**Required work:** Scan the material below for "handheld", then return each line that contains it.
Start of Exercise input
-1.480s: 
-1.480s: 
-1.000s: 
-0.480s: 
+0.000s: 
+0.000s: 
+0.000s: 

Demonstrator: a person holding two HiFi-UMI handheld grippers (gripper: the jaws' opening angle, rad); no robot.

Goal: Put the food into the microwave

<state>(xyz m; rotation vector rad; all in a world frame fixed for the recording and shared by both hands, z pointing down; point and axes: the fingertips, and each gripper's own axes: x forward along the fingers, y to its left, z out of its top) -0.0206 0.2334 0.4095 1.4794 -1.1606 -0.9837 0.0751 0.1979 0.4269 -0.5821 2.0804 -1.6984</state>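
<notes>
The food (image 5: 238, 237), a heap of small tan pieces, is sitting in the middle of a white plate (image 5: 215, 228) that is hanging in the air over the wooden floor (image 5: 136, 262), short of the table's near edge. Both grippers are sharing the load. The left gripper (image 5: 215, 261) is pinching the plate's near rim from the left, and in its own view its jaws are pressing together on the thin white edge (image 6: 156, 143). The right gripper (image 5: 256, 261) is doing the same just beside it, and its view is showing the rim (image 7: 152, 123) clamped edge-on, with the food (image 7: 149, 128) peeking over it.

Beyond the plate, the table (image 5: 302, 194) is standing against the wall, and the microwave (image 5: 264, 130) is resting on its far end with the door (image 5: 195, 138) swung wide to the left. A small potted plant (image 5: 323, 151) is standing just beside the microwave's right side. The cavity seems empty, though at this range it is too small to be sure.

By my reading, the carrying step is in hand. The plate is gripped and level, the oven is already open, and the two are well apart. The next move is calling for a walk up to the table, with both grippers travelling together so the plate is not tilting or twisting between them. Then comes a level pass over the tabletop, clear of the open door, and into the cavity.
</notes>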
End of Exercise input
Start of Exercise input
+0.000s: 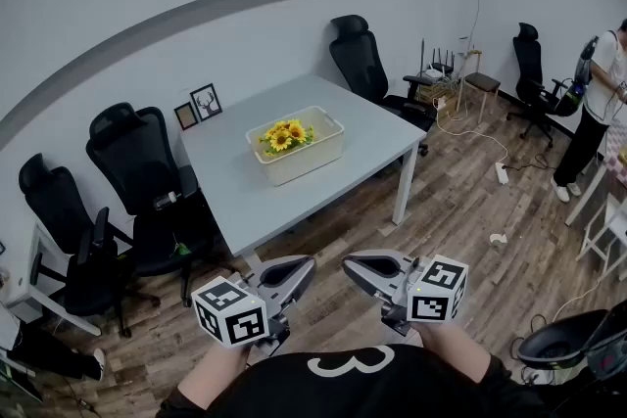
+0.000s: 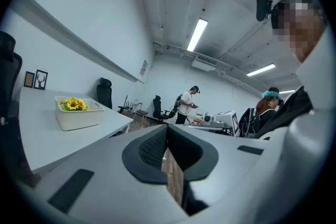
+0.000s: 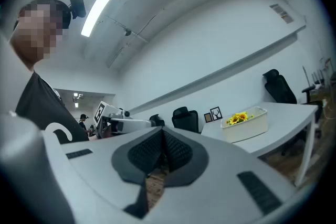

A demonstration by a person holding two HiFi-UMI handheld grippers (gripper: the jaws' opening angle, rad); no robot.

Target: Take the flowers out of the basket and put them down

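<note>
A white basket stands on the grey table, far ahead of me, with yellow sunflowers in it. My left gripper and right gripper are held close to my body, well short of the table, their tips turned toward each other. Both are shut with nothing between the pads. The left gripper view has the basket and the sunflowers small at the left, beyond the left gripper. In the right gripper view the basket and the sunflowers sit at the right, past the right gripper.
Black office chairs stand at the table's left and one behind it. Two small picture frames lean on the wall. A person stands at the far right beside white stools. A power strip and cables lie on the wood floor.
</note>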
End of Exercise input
**Response area:**
Demonstrator: a person holding two HiFi-UMI handheld grippers (gripper: the jaws' opening angle, rad); no robot.
A demonstration by a person holding two HiFi-UMI handheld grippers (gripper: the jaws' opening angle, rad); no robot.

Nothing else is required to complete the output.